De modo que no le quedaba otra: desesperado, penetró en la fortaleza financiera y sin pedir permiso se abrió paso hasta el escritorio del gerente. En el puño, apretaba una granada:
–O me dan mi plata o volamos todos.
La granada era de juguete, pero hizo el milagro: el banco le entregó su dinero.
Después, don Norberto marchó preso. El fiscal pidió de ocho a dieciséis años de cárcel. Para él, no para el banco.
Fábricas
Corría el año 1964, y el dragón del comunismo internacional abría sus siete fauces para comerse a Chile.
La publicidad bombardeaba a la opinión pública con imágenes de iglesias quemadas, campos de concentración, tanques rusos, un muro de Berlín en pleno centro de Santiago y guerrilleros barbudos llevándose a los niños.
Hubo elecciones.
El miedo venció. Salvador Allende fue derrotado. En esos días de dolor, yo le pregunté qué era lo que le había dolido más. Y Allende me contó lo que había ocurrido ahí nomás, en una casa vecina, en el barrio de Providencia.
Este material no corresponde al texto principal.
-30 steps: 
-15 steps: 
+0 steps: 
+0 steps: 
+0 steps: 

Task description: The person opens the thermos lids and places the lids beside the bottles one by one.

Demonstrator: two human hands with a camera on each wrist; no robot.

La mujer que allí se deslomaba trabajando de cocinera, limpiadora y niñera a cambio de un sueldito, había metido en una bolsa de plástico toda la ropa que tenía y la había enterrado en el jardín de sus patrones, para que no la despojaran los enemigos de la propiedad privada.
La información global
Unos meses después de la caída de las torres, Israel bombardeó Yenín.
Este campo de refugiados palestinos quedó reducido a un inmenso agujero, lleno de muertos bajo las ruinas.
El agujero de Yenín tenía el mismo tamaño que el de las torres de Nueva York.
Pero, ¿cuántos lo vieron, además de los sobrevivientes que revolvían los escombros buscando a los suyos?
*Escritor uruguayo. Este texto está extraído de su última obra en francés: Bocas del tiempo, Lux, Montreal, 2011.